On Thursday, police used batons when protesters refused to hand over their megaphone immediately. At the main rail station, a small group of about 150 young people was kettled and detained for hours, with those held only allowed to leave after providing their personal information.
Through loudspeakers, officers called on people again and again “to refrain from any conduct that could be construed as a demonstration”. Besides the well-armed police units, police photographic and film crews recorded any group of people that looked even vaguely like “activists”.
On Thursday, a march was planned from the central rail station with the slogan “Take the square!” The plan was to take over the city centre and organise musical and informative presentations at central locations. Songwriters like Konstantin Wecker as well as other musicians announced their participation.
These concerts, like the “rave” (dance demo) at Hauptwache in the downtown area Wednesday night, were banned outright. Konstantin Wecker told the press: “I feel quite upset about this monstrosity of banning all the events. Apparently it is really true that, when it comes to preserving the financial markets, all constitutional niceties can be dropped.”
Access roads into the financial district were closed off with barriers where armed police with helmets and shin guards were posted who prevented anyone passing through. Residents were only allowed to access their apartments only when they showed their identity cards.
Pedestrians and cyclists who were stopped on their way through the city and forced to turn back reacted with surprise and indignation. “What, is the whole city being cordoned off?” one angry cyclist called out. “It’s like a civil war.” Another man added, “It seems to me to be a police training exercise; they probably have a free hand for four days, and it’s even been sanctioned by the Supreme Court.”
A woman became increasingly angry and began to berate the police: “Shame on you! Why are you doing this! Anyone who isn’t already angry will be so now.” After some reflection, she added, “And they point their finger at Syria, Iran and Africa. But it is no different here at home, as you can see.”
On Friday, the behaviour of the police became more aggressive, and they were deployed in many parts of the city. Small and large groups of protesters who tried to exercise their right to free speech were surrounded by police and held for hours; many of them were arrested.

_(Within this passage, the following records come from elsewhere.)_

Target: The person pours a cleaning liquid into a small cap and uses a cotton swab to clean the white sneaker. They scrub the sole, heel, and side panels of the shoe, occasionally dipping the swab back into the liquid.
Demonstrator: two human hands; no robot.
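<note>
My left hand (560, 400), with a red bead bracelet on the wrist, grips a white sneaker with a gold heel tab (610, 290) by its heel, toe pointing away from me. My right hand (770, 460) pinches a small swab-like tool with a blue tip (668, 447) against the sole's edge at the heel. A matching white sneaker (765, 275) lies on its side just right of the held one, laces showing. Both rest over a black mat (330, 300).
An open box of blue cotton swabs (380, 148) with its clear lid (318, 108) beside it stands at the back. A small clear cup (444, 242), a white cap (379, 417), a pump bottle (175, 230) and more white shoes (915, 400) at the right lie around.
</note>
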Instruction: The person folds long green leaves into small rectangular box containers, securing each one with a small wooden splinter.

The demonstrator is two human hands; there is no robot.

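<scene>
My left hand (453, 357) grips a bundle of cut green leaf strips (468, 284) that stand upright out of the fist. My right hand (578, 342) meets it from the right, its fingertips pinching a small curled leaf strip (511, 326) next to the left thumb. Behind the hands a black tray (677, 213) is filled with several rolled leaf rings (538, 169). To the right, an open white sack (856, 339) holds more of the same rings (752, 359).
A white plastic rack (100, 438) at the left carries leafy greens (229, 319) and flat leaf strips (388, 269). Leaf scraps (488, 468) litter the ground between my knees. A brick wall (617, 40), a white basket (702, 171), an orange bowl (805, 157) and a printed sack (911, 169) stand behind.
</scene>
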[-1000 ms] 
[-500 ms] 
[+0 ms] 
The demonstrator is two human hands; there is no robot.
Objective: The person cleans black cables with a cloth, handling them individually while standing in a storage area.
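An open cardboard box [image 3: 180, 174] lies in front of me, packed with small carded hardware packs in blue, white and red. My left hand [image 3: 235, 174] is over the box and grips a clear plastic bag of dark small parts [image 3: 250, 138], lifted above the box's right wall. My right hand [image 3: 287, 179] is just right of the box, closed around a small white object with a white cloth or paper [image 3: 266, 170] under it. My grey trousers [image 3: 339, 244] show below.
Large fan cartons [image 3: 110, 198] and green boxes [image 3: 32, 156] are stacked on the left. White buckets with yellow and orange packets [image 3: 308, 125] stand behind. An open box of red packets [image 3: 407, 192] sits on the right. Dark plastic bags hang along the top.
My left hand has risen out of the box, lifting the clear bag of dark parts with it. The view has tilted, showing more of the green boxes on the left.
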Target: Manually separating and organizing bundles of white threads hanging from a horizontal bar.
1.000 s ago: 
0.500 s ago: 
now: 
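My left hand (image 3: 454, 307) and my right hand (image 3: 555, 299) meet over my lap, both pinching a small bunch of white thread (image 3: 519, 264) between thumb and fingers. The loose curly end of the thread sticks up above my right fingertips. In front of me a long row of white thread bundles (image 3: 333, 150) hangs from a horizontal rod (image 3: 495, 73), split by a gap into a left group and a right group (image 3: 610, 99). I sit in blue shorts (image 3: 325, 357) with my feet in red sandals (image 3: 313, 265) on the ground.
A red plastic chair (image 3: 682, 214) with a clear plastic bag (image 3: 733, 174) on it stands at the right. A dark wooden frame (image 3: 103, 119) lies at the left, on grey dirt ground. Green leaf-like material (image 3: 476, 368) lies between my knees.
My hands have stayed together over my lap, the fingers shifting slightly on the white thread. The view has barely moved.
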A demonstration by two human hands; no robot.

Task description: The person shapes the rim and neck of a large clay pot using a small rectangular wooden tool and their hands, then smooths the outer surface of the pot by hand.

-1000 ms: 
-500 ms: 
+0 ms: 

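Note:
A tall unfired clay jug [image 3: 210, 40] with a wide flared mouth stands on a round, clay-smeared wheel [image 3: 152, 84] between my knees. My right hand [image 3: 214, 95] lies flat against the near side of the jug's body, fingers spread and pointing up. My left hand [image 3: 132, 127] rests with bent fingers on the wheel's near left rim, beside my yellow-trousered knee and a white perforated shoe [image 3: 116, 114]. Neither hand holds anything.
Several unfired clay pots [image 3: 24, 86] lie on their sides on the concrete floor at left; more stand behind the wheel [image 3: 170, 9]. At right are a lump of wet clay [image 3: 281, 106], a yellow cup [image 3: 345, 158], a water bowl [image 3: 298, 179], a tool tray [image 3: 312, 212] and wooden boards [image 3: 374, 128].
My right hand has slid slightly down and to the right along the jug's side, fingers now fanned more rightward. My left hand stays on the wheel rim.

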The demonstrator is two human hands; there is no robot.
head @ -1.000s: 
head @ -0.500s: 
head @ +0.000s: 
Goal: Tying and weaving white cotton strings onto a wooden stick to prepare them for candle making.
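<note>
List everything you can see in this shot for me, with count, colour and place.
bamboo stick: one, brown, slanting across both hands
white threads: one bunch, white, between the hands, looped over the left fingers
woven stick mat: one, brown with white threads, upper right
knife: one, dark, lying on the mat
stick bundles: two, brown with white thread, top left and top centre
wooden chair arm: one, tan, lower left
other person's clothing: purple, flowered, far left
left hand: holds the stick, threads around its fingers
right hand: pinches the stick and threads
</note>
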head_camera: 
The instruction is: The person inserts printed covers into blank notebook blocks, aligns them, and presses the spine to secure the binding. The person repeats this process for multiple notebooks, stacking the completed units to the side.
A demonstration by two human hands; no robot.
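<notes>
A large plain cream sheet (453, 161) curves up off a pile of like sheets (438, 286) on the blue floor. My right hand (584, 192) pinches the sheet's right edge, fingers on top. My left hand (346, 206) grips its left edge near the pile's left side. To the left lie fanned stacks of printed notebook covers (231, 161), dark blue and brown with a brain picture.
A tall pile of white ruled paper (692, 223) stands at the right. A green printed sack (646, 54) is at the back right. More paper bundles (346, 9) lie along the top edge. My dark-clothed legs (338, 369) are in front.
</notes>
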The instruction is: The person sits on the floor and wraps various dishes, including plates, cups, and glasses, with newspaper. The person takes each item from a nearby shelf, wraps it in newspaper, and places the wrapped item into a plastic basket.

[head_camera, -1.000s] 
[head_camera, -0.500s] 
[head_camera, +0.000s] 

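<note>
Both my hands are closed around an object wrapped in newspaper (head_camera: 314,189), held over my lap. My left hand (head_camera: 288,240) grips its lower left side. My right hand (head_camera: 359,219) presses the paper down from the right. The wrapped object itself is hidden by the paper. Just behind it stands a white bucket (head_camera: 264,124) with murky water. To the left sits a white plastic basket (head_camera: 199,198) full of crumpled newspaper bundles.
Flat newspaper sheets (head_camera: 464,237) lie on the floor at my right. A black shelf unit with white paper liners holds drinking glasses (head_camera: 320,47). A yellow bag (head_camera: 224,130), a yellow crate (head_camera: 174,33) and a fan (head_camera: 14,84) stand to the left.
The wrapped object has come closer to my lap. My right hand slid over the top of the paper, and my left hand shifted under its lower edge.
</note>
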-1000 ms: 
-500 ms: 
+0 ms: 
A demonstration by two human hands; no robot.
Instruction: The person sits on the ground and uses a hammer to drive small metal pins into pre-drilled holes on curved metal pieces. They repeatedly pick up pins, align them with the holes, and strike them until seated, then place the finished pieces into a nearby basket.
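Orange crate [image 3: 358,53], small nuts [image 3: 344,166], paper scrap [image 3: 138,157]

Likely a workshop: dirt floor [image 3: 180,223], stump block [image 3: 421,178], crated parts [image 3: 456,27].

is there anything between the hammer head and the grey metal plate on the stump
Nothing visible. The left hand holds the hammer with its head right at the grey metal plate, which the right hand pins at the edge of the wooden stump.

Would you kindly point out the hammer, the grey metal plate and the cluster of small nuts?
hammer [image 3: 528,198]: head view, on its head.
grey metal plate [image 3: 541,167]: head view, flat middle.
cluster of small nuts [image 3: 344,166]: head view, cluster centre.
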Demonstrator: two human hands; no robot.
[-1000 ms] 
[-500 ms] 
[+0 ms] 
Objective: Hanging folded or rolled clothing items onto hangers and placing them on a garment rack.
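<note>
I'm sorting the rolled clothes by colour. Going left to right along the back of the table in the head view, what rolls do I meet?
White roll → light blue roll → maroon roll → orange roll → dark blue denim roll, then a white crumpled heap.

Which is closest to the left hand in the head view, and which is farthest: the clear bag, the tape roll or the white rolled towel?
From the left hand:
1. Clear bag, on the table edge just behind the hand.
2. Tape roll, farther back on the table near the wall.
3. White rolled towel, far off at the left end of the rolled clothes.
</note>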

By Friday afternoon, according to official figures, about 400 demonstrators had been arrested and transported to detention centres as far away as Wiesbaden and Giessen.
Early in the morning, before the union headquarters in Frankfurt, several protesters were violently thrown to the ground by police, then made to stand against the wall and searched before being taken away.
Around noon, some 200 demonstrators blockaded a central square in the city and held a rally under the slogan, “Bank robbery rather than land grabbing”. Speakers condemned speculation in food commodities, such as by Deutsche Bank and the Allianz insurance company, who make profits from this trade, plunging the poor into famine in many countries around the world. One banner read: “Deutsche Bank makes you hungry.”
Although this demonstration was completely peaceful, like all the others, the participants were surrounded by police for hours.
The ever-present police units deployed in endless columns of vehicles and implemented widespread street closures and checkpoints, especially in the inner city, making progress extremely difficult.
Even the Frankfurt Messe (trade fair site) was severely affected. Since the police had set up their headquarters at the Frankfurt Messe, all trucks and vans delivering materials were thoroughly searched, especially if they were driven by young workers who looked in any way similar to the many protesters. This hindered preparations for the next trade fair.
Any unbiased observer would have to come to the conclusion that this massive assault on democratic rights was not to prevent violence but to suppress any protest against the financial oligarchy and the EU’s austerity policies throughout Europe.